The match went all square at 15 when Schwab failed to get up and down from left of the green. However, the contest’s seesaw nature returned at the par-5 16th when Dunbar found two fairway bunkers en route to a bogey 6.

Dunbar’s experience of winning the 2009 St. Andrews Links Trophy and winning two points out of three in last year’s victorious Great Britain & Ireland Walker Cup team paid off over the last two holes.  

Dunbar made pars at 17 and 18 while Schwab failed to get up and down to save par on both holes. The match ended when the young Austrian missed his four-foot par putt on the final green. 

A meeting from his coach shortly before travelling to Troon might have made the difference for Dunbar.

“I had a lesson with my coach Seamus Duffy last week at Castlerock, and he said if you win the Amateur you’re taking me to the Masters,” he said. “So I suppose that was a bit of motivation.”
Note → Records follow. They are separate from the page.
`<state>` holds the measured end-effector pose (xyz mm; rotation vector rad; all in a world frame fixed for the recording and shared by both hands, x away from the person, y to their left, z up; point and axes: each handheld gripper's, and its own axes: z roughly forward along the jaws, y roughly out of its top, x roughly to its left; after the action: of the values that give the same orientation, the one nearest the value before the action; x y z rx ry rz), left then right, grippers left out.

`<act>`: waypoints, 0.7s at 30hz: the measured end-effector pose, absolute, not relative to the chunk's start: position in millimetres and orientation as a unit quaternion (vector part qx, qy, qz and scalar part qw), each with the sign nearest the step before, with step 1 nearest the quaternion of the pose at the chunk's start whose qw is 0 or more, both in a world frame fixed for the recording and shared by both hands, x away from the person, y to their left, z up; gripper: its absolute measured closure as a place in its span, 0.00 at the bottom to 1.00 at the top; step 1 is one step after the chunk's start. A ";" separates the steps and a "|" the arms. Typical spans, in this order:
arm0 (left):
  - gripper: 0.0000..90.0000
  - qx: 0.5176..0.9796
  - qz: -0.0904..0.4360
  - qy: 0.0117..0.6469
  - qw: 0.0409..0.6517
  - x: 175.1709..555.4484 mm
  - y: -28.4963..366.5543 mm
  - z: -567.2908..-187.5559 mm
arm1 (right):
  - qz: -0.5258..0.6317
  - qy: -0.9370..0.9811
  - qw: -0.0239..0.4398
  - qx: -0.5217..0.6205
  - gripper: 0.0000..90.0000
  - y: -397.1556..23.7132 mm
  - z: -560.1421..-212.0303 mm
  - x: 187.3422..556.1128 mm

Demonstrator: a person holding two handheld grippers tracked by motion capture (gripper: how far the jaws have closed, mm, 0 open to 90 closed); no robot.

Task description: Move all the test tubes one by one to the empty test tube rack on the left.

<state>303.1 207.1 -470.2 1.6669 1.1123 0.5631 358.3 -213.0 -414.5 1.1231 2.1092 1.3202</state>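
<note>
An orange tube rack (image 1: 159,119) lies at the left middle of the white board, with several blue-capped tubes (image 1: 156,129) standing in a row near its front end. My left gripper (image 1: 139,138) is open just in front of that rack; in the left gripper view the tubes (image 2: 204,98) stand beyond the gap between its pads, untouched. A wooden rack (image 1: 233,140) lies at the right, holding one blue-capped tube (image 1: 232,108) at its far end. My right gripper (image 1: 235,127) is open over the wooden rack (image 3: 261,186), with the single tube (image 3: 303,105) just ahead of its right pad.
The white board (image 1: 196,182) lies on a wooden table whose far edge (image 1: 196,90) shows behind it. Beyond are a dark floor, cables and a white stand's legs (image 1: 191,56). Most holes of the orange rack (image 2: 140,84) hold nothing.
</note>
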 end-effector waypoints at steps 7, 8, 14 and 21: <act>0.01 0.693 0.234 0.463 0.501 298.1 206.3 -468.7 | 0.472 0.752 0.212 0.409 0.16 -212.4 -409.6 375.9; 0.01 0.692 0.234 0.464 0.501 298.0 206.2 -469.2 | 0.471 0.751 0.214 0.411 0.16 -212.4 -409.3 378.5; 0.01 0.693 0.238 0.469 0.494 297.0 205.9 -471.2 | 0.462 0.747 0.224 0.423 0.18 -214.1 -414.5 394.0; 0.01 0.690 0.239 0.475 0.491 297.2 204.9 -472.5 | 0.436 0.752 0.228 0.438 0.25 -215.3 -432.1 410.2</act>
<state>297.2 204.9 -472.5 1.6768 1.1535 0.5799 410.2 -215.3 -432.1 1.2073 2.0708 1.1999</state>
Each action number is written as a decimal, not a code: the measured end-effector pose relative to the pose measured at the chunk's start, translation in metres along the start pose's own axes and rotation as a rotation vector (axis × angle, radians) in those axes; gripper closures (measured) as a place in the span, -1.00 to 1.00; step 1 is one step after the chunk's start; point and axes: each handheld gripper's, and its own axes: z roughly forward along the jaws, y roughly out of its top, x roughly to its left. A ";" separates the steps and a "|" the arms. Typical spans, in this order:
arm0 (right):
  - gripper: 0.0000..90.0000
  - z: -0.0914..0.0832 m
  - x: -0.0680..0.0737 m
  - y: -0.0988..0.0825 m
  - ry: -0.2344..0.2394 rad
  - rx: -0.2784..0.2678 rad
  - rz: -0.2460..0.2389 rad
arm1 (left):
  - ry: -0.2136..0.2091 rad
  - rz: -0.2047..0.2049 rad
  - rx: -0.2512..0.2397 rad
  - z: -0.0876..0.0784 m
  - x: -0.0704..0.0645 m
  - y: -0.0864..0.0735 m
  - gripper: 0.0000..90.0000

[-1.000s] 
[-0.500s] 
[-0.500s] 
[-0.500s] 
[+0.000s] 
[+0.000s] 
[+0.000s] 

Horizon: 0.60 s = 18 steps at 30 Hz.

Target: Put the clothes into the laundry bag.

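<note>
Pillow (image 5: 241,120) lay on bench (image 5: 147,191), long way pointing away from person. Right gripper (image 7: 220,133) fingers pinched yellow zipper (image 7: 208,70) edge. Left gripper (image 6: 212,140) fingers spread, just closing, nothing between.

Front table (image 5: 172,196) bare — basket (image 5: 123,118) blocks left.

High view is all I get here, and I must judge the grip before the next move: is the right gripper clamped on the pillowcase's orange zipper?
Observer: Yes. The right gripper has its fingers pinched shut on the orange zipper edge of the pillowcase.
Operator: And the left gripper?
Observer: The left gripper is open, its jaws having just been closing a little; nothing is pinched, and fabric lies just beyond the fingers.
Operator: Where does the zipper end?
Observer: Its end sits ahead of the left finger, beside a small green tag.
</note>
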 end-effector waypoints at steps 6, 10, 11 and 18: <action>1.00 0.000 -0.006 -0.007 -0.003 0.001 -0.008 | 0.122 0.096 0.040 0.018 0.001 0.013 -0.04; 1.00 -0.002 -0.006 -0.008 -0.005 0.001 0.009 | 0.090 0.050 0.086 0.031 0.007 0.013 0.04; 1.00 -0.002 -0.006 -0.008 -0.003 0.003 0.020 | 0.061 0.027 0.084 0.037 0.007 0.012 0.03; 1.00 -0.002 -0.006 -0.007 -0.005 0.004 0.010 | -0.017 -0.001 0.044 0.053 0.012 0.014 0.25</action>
Schwab leaves Royal Troon as one for the future. He will look to make his third straight cut in the European Tour’s Austrian Open later this summer, and starts college golf in the United States at Vanderbilt next September.

“It’s all right for me,” Schwab said. “I’m happy to be second. I came here to make the cut and made the final so there’s no need to be negative.”

Schwab was hoping to become the first Austrian to win the British Amateur and the first to play in the Masters. He still might attain that goal, because he left here vowing to learn from his experience.

“It was good for me to see that I can compete with the best amateurs in the world,” Schwab said. “I drove the ball well and hit good iron shots but there are lots of deficits in my short game, my chipping and putting, so I know what to work on.”

Dunbar has benefitted from coaching through The R&A supported Darren Clarke Foundation.  He gains a place in next month’s British Open, a place in next year's U.S. Open and, traditionally, an invitation to the Masters Tournament at Augusta National. His next appointment is an invitation to next week’s Irish Open at Royal Portrush.

Next year’s British Amateur will take place June 17-22 at Royal Cinque Ports and Princes in Kent, England.